Abruzzo

Incendi in Abruzzo, più fronti aperti: emergenza in tutta la regione. Si combatte per contrastare le fiamme

20 Agosto 2026

L'emergenza incendi in Abruzzo non è solo quella sul Monte Morrone. Sono molti i fronti aperti con vigili del fuoco e protezione civile che ogni giorno devono in collaborazione con la Pc nazionale barcamenarsi per inviare forze da terra e dal cielo.

C'è apprensione anche a Corfinio (L'Aquila) e Popoli Terme (Pescara), non lontane dal monte Morrone, pure se in questo caso il fronte del fuoco è lontano dai centri abitati Misure di sicurezza straordinarie anche a Pratola Peligna, ancora in provincia dell'Aquila, dove per contrastare la potenziale emergenza legata all'eventuale arrivo del fuoco sulla parte di montagna ricadente nel territorio comunale, è stata firmata l'ordinanza sindacale per l'apertura del Centro Operativo Comunale (COC) quale struttura di coordinamento locale attivata dal Comune per la gestione delle emergenze di Protezione Civile.

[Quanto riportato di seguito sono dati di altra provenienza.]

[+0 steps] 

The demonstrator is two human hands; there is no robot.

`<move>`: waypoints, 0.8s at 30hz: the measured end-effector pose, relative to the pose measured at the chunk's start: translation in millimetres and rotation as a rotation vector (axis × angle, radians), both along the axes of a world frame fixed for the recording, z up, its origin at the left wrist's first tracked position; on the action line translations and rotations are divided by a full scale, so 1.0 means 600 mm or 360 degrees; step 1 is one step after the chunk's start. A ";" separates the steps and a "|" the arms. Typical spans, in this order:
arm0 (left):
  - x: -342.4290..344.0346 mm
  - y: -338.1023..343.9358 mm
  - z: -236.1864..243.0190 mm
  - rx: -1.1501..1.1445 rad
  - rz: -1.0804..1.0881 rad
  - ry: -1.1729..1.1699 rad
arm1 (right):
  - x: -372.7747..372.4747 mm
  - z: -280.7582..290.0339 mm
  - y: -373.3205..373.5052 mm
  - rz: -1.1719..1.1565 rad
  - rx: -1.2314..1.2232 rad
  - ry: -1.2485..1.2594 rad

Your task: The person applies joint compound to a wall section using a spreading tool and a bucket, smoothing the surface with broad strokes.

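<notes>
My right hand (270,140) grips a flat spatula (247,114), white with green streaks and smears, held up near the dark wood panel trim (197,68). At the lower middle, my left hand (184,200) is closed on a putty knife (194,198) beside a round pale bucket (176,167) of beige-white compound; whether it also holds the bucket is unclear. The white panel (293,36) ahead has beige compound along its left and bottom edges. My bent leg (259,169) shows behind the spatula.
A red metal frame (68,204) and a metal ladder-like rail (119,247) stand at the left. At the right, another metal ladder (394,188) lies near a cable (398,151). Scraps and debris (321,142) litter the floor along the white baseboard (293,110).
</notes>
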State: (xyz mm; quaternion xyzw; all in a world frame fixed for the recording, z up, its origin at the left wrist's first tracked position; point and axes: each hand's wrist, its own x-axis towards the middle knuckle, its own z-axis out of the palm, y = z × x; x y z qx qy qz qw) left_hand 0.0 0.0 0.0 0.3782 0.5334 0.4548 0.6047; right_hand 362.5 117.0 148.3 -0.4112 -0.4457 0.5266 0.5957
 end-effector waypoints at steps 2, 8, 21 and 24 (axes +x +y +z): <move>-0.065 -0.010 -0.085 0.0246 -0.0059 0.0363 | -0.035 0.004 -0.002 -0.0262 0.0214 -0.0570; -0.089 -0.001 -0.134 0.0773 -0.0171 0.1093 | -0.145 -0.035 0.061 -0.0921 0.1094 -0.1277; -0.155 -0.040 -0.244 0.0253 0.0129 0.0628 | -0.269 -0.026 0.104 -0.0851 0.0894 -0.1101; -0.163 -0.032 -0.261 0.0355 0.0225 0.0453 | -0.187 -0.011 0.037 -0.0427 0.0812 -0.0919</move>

Secondo l'ultimo aggiornamento della Protezione civile, sempre in provincia dell'Aquila, a Bisegna, va avanti il lavoro di spegnimento da terra con 5 volontari e due mezzi, 14 vigili del fuoco con 5 mezzi, oltre a un elicottero regionale. Nello stesso territorio provinciale, a Rocca di Cambio, nel corso della giornata, in azione 9 volontari con 2 mezzi, vigili del fuoco e un elicottero.

Spento, invece, il rogo a Montereale. Fiamme ieri nel primo pomeriggio di ieri sono divampate intanto nel territorio di San Giovanni Teatino, in provincia di Chieti, in una zona non lontana dal Radar dell'Aeronautica Militare. Scattato l'allarme al numero di emergenza 115, sul posto sono stati fatti confluire uomini e mezzi dei vigili del fuoco dei Comandi Provinciali di Chieti e di Pescara. Dall'aeroporto si è anche alzato in volo l'elicottero. L'estensione delle fiamme è stata favorita dal caldo e dal forte vento. Al momento il rogo risulta spento.

Il sindaco, Giorgio Di Clemente, si è recato sul posto insieme alle squadre operative per verificare lo stato dei luoghi e seguire le operazioni. "Ricordo che è in vigore un'ordinanza sindacale che invita e intima a tutti i proprietari di terreni di mantenere pulite e in ordine le proprie aree, eliminando vegetazione secca, sterpaglie e materiali infiammabili. I controlli da parte di uffici comunali e Polizia Locale sono in corso e continueranno con regolarità. Queste precauzioni non sono semplici indicazioni, ma obblighi necessari per la sicurezza e l'incolumità di tutti".